Pour leur part, des représentants des centrales syndicales ont appelé à un dialogue social «sérieux et responsable» pour résoudre toute problématique liée à l'économie nationale.
Les syndicats sont disposés à s'assoir sur la même table que le gouvernement pour reprendre le dialogue social et espèrent atteindre les objectifs visant la préservation des équilibres dans les entreprises et le marché de travail, ont-ils souligné.
Ils ont, dans ce sens, appelé le gouvernement à engager un dialogue «responsable et sérieux pour résoudre toute problématique» portant sur l’économie nationale, établir un nouveau «contrat social» pour une croissance équitable et optimale et surmonter tous les obstacles de développement.
Pour sa part, le président du Conseil national des droits de l’Homme, Driss El Yazami, a indiqué que pour être à la hauteur des aspirations des Marocains et des défis à relever, le nouveau modèle de développement doit aborder la question de l’égalité et prendre en considération l’ampleur de la discrimination, malgré les progrès enregistrés en la matière.
Il a également souligné l’importance de l’implication des jeunes et des femmes dans ce modèle de développement et le lancement d’un processus collectif et participatif à ce propos, mettant en avant certaines meilleures pratiques en matière d’interaction avec les recommandations du Conseil en la matière, notamment les partenariats noués par le conseil avec les deux Chambres du Parlement et le Conseil économique, social et environnemental.
Quant à Mohammed El Alaoui, membre du Conseil économique, social et environnemental (CESE), il a indiqué que la promotion de l’investissement et l’accélération industrielle passent par la conjugaison des efforts des différents acteurs gouvernementaux, relevant qu'une telle démarche est à même de favoriser l'émergence d'un climat propice à l’investissement économique.
Ce développement industriel doit prendre en considération la dimension sociale qui constitue la base de la justice et la cohésion sociales, a-t-il insisté, appelant à cet égard à favoriser le capital humain pour pouvoir réaliser une «révolution» industrielle importante. 
Pour sa part, Hakim Marrakchi, vice-président de la Confédération générale des entreprises du Maroc (CGEM) a appelé à l’accélération de l’innovation et la libéralisation de l’entreprise à travers des mesures fiscales devant favoriser le développement industriel.
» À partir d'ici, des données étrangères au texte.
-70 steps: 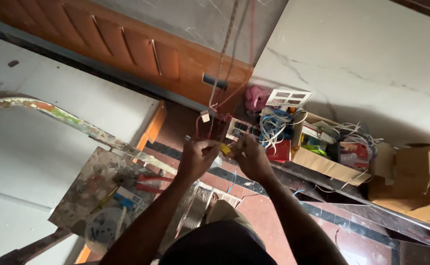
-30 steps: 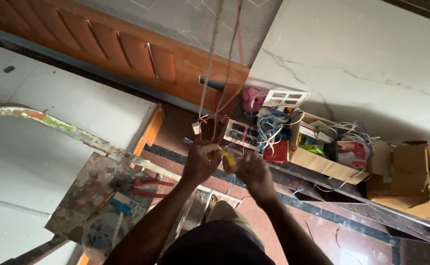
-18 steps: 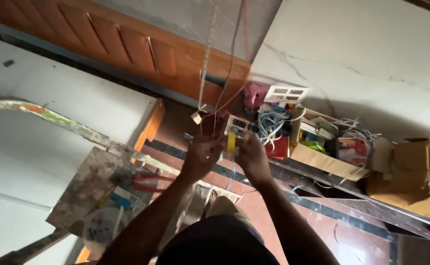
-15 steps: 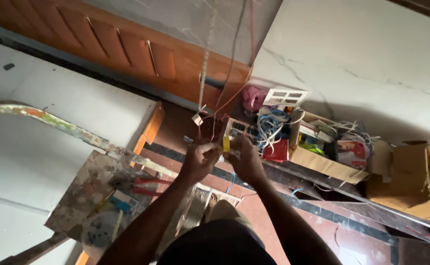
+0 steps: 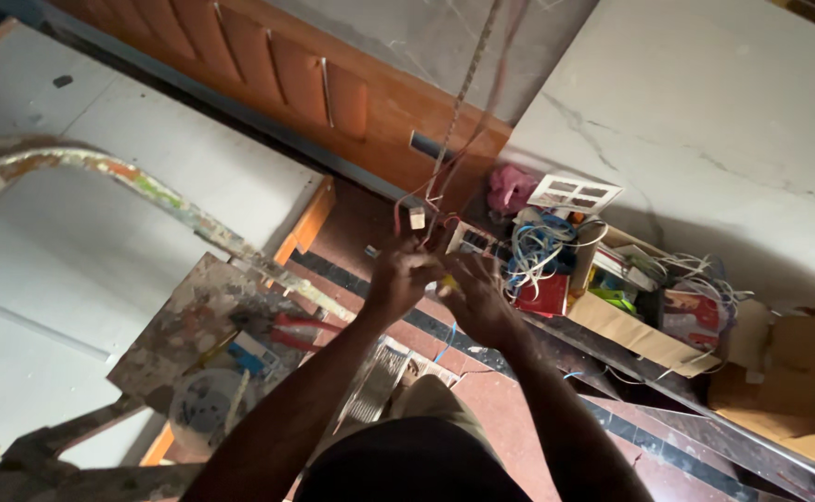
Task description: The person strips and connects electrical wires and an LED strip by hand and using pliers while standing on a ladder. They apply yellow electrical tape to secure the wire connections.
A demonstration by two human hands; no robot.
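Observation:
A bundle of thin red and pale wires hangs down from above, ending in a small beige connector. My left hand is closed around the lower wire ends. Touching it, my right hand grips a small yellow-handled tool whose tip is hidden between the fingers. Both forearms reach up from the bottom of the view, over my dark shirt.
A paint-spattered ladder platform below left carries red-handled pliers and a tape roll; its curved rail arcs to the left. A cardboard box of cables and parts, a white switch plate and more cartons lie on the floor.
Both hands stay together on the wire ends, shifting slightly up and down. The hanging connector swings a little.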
«L’industrie de demain doit tenir compte de l’adaptation des formations aux besoins du marché du travail, sur la base de la solidarité nationale et de la citoyenneté», a-t-il dit. 
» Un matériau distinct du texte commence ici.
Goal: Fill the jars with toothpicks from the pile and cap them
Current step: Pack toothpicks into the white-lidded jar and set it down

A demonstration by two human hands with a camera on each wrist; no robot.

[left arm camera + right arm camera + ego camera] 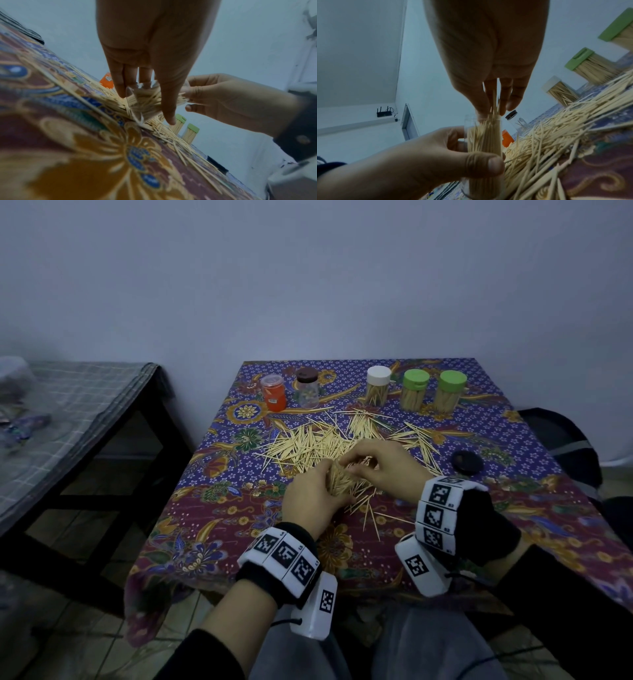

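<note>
Plain pale wall stands behind a table [219, 508] covered in a purple and maroon floral cloth, with a darker bench to its left. Toothpicks [308, 440] lie in a loose pile on the cloth, the landmark for everything else. At the pile's near edge the left hand [308, 501] grips a clear jar [483, 142], thumb curled across its front and fingers wrapped behind; the jar is already packed with toothpicks and open at the top. Directly over its mouth the right hand [380, 467] has thumb and fingers pressed together, pinching a small bunch of toothpicks whose ends reach into the jar. Beyond the pile, at the far edge, stand five capped jars: an orange jar [273, 392] and a brown-lid jar [307, 387] to the far left, a white-lid jar [377, 385] in the middle, and two green-lid jars [415, 389] to the far right. Right of the pile lies a loose dark lid [467, 462].
</note>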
De son côté, Abdessalam Benabou, représentant du ministère de l’Economie et des Finances, a souligné la «grande» importance du Plan d’accélération industrielle (2014-2020) dans le développement économique du Maroc et la promotion du marché d’emploi.
Il a fait observer que l’Etat œuvre à relancer le développement industriel à travers notamment la mise à disposition de l’immobilier industriel nécessaire et la qualification du capital humain, le but étant d'accompagner les mutations économiques actuelles.

Libé
Mercredi 21 Février 2018

Lu 1369 fois


1.Posté par Karim le 21/02/2018 16:45
Donner l envie d entreprendre ,d investir de créer de l emploi auprès des jeunes diplômés...
Nous avons 3 chaînes TV une sur l information ,une religieuse ,une pour les amazighs l autre sur le sport ainsi qu' une sur l éducation ect ,mais chaîne sur l economie ?
ils faut donner aux jeunes d investir dans leur pays en leur donnant des exemples de réussites , trouver des idées pour que ce pays avance à grands pas ,nous avons tout ce qui faut pour devenir grand ...
Sinon vous aurez du (Hirak) à toutes les sauces.
Beaucoup de jeunes diplômés ainsi que des MRE du monde veulent investir mais malheureusement soit ils sont mal conseiller ou il n y a pas de vrai suivie dans le développement de leurs sociétés ,
Je souhaite qu on passe à la vitesse supérieure dans ce domaine à lieu d attendre les prochaines pluies.